* [TASK TO CARRY OUT] All that should be output is the block of lines below from the line with "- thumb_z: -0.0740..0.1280" to the line with "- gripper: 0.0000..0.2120", both included, exactly as written.

* [Source records]
┄┄┄┄┄┄┄┄┄┄

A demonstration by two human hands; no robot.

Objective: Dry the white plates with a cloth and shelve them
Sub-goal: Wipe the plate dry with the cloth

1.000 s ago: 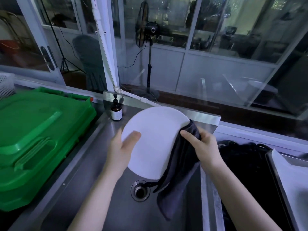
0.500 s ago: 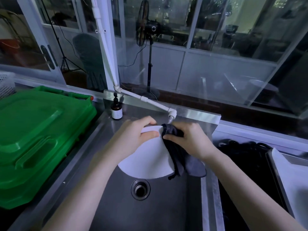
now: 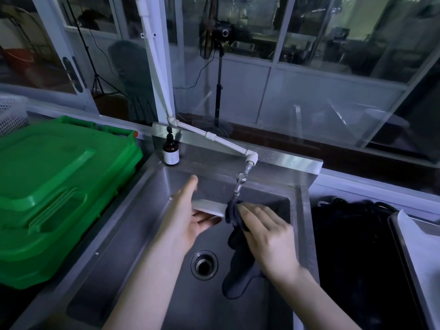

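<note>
A white plate [image 3: 208, 206] is held nearly flat and edge-on over the steel sink [image 3: 133, 234], so only its thin rim shows. My left hand [image 3: 188, 215] holds it from the left, thumb under, fingers stretched over the top. My right hand [image 3: 264, 231] presses a dark grey cloth [image 3: 238, 263] against the plate's right edge; the rest of the cloth hangs down into the basin, to the right of the drain [image 3: 204, 264].
A white pipe tap [image 3: 241, 184] ends just above the cloth. A brown pump bottle [image 3: 171, 152] stands at the sink's back left corner. A green lidded crate [image 3: 54, 186] fills the left counter. A dark basin [image 3: 352, 253] and a white tray [image 3: 419, 253] lie to the right.
The plate has tipped from facing me to nearly flat and edge-on. My right hand with the cloth has moved along the rim, and my left fingers have spread over the top.
</note>
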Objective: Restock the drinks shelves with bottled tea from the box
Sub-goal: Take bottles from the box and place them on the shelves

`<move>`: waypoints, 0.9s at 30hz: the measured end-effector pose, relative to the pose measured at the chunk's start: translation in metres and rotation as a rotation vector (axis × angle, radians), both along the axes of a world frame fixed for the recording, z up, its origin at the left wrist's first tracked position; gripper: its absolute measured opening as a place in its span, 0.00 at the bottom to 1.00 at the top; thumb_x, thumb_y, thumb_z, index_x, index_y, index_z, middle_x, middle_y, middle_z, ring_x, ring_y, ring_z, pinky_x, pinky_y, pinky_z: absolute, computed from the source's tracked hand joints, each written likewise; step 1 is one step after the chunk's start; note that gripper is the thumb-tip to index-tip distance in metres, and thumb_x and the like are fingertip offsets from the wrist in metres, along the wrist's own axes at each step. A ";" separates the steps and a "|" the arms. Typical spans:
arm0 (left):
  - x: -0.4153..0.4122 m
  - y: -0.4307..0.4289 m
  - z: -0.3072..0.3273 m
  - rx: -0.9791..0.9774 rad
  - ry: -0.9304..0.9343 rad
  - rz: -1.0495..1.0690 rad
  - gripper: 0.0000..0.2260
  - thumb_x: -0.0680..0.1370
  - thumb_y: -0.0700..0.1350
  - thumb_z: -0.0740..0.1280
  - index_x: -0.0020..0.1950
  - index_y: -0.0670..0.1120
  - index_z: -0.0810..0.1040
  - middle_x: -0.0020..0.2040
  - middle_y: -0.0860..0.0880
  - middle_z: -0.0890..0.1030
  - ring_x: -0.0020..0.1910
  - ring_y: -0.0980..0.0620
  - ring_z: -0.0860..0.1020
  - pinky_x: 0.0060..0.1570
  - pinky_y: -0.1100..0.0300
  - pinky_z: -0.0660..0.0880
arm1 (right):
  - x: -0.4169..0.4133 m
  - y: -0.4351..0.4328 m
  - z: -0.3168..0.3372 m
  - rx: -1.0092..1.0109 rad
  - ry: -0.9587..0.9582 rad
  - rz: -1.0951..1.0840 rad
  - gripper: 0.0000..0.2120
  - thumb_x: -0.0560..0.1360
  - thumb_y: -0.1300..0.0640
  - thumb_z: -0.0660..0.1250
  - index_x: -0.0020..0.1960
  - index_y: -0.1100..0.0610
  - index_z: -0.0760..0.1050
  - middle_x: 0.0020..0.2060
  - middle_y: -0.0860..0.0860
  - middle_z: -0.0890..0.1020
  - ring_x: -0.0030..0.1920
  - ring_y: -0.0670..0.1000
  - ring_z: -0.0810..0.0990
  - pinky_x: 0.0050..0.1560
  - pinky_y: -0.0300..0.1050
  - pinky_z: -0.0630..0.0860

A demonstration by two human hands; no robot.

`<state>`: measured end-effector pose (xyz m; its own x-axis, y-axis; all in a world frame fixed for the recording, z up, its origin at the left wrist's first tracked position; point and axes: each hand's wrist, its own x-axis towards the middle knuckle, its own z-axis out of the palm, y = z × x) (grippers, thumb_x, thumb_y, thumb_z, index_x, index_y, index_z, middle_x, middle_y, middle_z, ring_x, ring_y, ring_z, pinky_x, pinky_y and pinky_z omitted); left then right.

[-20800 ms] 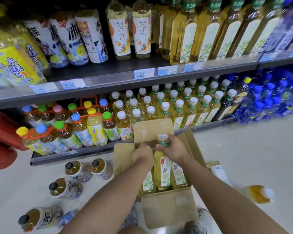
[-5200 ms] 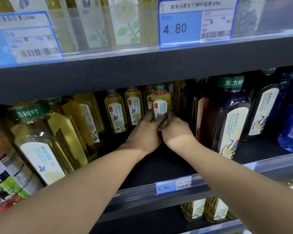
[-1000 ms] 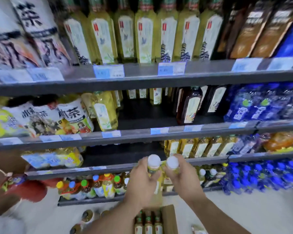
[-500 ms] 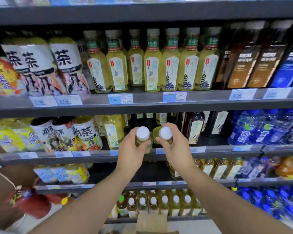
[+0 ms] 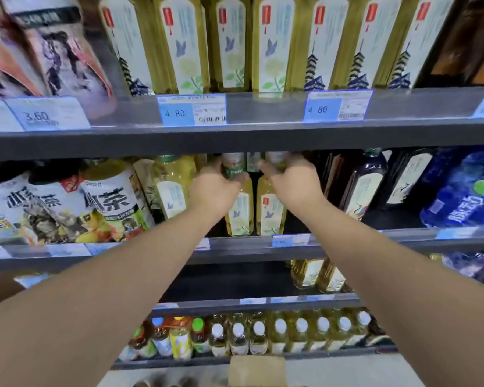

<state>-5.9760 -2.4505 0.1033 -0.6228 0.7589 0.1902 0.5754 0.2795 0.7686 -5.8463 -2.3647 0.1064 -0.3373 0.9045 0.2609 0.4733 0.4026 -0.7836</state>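
shelf lip point(image 5: 242, 247), two bottles point(image 5: 239, 213) just behind

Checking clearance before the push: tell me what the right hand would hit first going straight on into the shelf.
Likely the tea bottles at the back, glimpsed beyond the right hand and its bottle; the dark gap before them looks free, though depth is unclear.

Both bare arms stretch forward and upward, the forearms drawing together toward the middle. The left hand point(image 5: 213, 191) curls round the neck of a bottle point(image 5: 239, 210), its back facing the camera. The right hand point(image 5: 291, 185), near it but apart, grips the neck of a second bottle point(image 5: 270, 213) likewise.
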 end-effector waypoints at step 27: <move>0.044 -0.037 -0.104 -0.445 0.739 -0.030 0.23 0.83 0.60 0.47 0.79 0.60 0.57 0.72 0.45 0.65 0.71 0.41 0.64 0.72 0.38 0.58 | 0.045 -0.032 -0.118 0.299 -0.780 0.091 0.25 0.80 0.34 0.40 0.77 0.34 0.46 0.80 0.50 0.52 0.79 0.57 0.47 0.71 0.72 0.33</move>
<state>-5.9323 -2.4878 -0.0008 -0.4349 0.8732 0.2200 0.8967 0.4424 0.0169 -5.8016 -2.3969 -0.0119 -0.5883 0.7951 0.1471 0.7909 0.6037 -0.1000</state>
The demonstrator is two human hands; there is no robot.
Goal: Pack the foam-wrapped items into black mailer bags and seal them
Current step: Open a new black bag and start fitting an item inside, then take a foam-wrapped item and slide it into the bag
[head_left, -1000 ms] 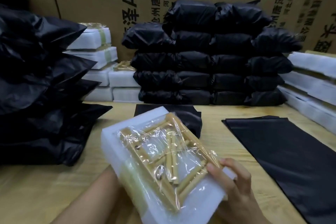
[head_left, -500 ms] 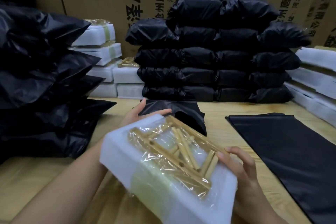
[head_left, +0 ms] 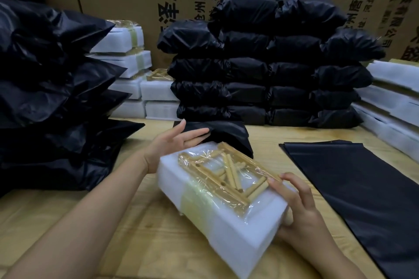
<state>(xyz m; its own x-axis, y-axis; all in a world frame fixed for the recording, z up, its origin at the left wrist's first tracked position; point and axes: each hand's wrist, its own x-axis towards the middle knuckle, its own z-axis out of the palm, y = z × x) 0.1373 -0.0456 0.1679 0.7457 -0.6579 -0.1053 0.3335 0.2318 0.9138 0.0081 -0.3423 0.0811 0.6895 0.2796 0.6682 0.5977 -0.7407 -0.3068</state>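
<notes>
The foam-wrapped item (head_left: 226,233) sits mid-frame, its long axis running 11 to 5 o'clock and its far end aimed at the black mailer bag (head_left: 229,136) at 12 o'clock; the right hand (head_left: 297,208) grips its 4 o'clock end, while the left hand (head_left: 174,142) reaches straight-fingered to the bag's edge.

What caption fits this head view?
Right hand grips a foam-wrapped item, open left hand beside a black mailer bag.
</notes>
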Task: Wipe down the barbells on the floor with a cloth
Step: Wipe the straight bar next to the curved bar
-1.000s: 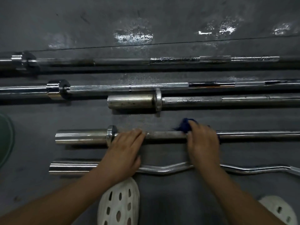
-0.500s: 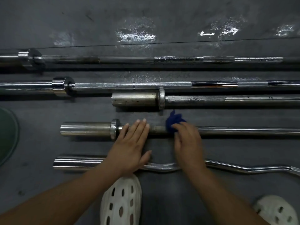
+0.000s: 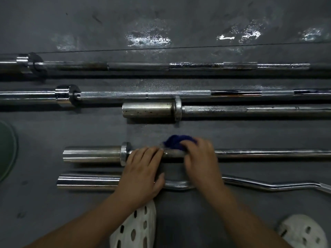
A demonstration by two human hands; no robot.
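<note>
My right hand [image 3: 200,158], curled around the blue cloth [image 3: 176,142], has slid the cloth left along the fourth barbell [image 3: 268,154] since a second ago, from partway down the shaft to a spot close to my left hand [image 3: 143,173]. The barbell lies where it did on the dark floor [image 3: 179,18]. My left hand has kept its place, lying flat and open with straight fingers on the shaft just beside the collar, its palm reaching back over the curl bar [image 3: 268,187] nearest me. The cloth sits bunched on the far side of the shaft, poking out beyond my right fingertips. My right hand is blurred. Three more barbells lie farther away: a short one [image 3: 232,110] and two long ones [image 3: 134,66] [image 3: 125,94]. My two white perforated shoes [image 3: 136,228] [image 3: 304,230] show at the bottom edge, and a green disc [image 3: 7,149] lies at the far left.
</note>
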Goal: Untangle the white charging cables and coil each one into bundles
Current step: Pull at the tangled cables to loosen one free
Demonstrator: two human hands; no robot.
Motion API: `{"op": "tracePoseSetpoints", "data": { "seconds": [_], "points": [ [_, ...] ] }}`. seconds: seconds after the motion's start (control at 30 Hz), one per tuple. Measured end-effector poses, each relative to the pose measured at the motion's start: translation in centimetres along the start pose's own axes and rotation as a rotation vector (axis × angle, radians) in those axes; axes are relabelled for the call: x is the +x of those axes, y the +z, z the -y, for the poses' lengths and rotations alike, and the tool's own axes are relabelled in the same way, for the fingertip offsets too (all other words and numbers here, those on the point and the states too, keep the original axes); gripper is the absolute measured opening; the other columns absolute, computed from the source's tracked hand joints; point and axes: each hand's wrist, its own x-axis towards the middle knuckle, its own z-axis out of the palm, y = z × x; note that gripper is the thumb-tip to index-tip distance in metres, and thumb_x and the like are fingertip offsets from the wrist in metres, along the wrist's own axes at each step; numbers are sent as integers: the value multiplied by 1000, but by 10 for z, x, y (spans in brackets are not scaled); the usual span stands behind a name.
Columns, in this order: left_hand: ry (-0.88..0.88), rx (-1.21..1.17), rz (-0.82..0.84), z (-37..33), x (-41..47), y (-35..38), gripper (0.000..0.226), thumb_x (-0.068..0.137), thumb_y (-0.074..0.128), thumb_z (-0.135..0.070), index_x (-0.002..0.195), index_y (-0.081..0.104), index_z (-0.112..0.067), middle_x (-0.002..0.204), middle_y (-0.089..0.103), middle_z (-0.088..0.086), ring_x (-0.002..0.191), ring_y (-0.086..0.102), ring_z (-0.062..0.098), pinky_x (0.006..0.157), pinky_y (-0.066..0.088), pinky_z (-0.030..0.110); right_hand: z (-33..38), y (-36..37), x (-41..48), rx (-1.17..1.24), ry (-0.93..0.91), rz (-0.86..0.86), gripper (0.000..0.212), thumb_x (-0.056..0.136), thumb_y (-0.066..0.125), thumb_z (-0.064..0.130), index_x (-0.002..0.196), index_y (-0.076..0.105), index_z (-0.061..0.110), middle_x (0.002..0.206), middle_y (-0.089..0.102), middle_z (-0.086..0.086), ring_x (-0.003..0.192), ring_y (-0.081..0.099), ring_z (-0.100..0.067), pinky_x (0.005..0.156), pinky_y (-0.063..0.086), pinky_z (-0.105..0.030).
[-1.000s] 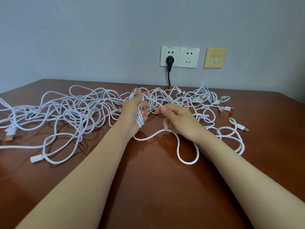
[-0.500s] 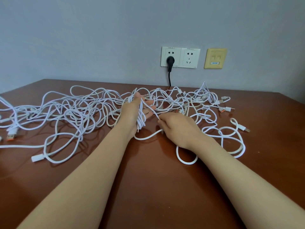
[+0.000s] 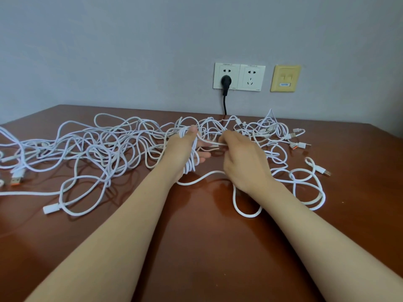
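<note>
**Site note: one cable coil on the left hand, the rest of the cables tangled**

Work surface: a dark brown wooden table (image 3: 196, 247) set against a grey wall.

Task items: a tangle of white cables (image 3: 104, 147) lies across the far half of the table, from the left edge to past the middle. It thickens into a knot of connectors (image 3: 296, 144) on the right. The strands cross one another many times, so I cannot count the cables.

Left hand (image 3: 183, 149): raised just above the table near the middle of the tangle, thumb up. A coil (image 3: 189, 164) of several turns is wound round the palm. The fingers reach out roughly straight toward the other hand, so the coil sits on the hand and is not clenched.

Right hand (image 3: 244, 162): just beside the left, back of the hand toward me, fingers curled. The fingertips pinch a strand (image 3: 214, 144) that runs across to the left-hand fingers.

Slack: a loose loop (image 3: 246, 212) lies on the table under the right wrist. Wider rings of cable lie to its right.

Loose ends:
- a USB plug (image 3: 325, 171) lies apart at the right
- an orange-tipped plug (image 3: 16, 178) lies at the far left
- a white connector (image 3: 49, 209) lies at front left

Wall: a double socket (image 3: 238, 77) holds a black plug (image 3: 226, 80), whose lead drops behind the table. A beige plate (image 3: 285, 78) is mounted beside the socket.
</note>
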Motion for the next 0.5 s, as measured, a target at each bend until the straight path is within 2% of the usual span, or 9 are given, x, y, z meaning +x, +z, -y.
{"op": "tracePoseSetpoints", "data": {
  "seconds": [0.07, 0.13, 0.23, 0.33, 0.43, 0.5],
  "points": [
    [48, 98, 25, 1, 0, 2, 27, 100, 42, -30, 78, 50, -18, 41, 54, -7, 29, 46, 6, 33, 39, 15, -3, -1, 0, 77, 66, -4, 22, 80, 41, -3, 98, 52, 4, 93, 56, -12, 82, 49, -33, 63, 28, -33],
    [60, 143, 77, 1, -2, 3, 29, 99, 44, -30, 74, 49, -16, 44, 41, -4, 29, 35, 5, 33, 31, 14, -1, -3, 0, 155, 146, 13, 22, 84, 41, 1, 103, 50, 8, 90, 52, -6, 79, 44, -27, 64, 27, -32],
    [102, 246, 172, -1, -6, 7, 34, 98, 44, -32, 68, 48, -16, 44, 35, -4, 30, 30, 6, 34, 27, 16, 2, -4, 0, 212, 225, 17, 24, 88, 42, 13, 110, 53, 14, 88, 52, 2, 84, 50, -23, 66, 27, -29],
    [160, 379, 235, -4, -10, 15, 37, 100, 42, -24, 65, 49, -15, 37, 36, -6, 27, 30, 8, 37, 29, 19, 6, -6, 0, 258, 211, -63, 28, 94, 39, 33, 110, 58, 20, 97, 65, 1, 95, 57, -20, 71, 32, -28],
    [195, 483, 317, -4, -15, 21, 21, 96, 42, -10, 78, 54, -9, 35, 40, -8, 26, 32, 8, 33, 28, 17, 6, -6, 1, 343, 231, -57, 30, 99, 34, 36, 110, 58, 22, 90, 65, 0, 92, 58, -23, 69, 30, -29],
    [209, 516, 355, -7, -16, 20, 7, 89, 49, -5, 93, 53, -8, 45, 49, -8, 31, 38, 6, 33, 29, 16, 1, -8, 3, 352, 222, -29, 28, 99, 33, 34, 109, 56, 22, 84, 64, -2, 88, 58, -27, 67, 33, -32]
  ]
}}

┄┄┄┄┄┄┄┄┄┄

* [SOLUTION FOR THIS EXERCISE]
  - thumb_z: -0.0740..0.1280
  - index_x: -0.0020..0.1950
  - index_y: -0.0670..0.1120
  - index_z: -0.0810..0.1040
  - middle_x: -0.0020..0.2040
  - middle_y: -0.0860..0.0880
  - middle_z: -0.0890..0.1030
  - ring_x: -0.0020..0.1910
  - ring_y: -0.0980..0.0620
  - ring_z: -0.0860..0.1020
  - pinky_x: 0.0060..0.1570
  - pinky_y: -0.1100..0.0300
  - pinky_z: -0.0660..0.0880
arm1 (right):
  - x: -0.4169..0.4133 m
  - y: -0.4351..0.4328 m
  - z: -0.3168..0.3372 m
  - rx: -1.0092..1.0109 rad
  - ry: -0.9587..0.9582 rad
  - rz: -1.0951..1.0840 rad
  - gripper: 0.0000..0.2120

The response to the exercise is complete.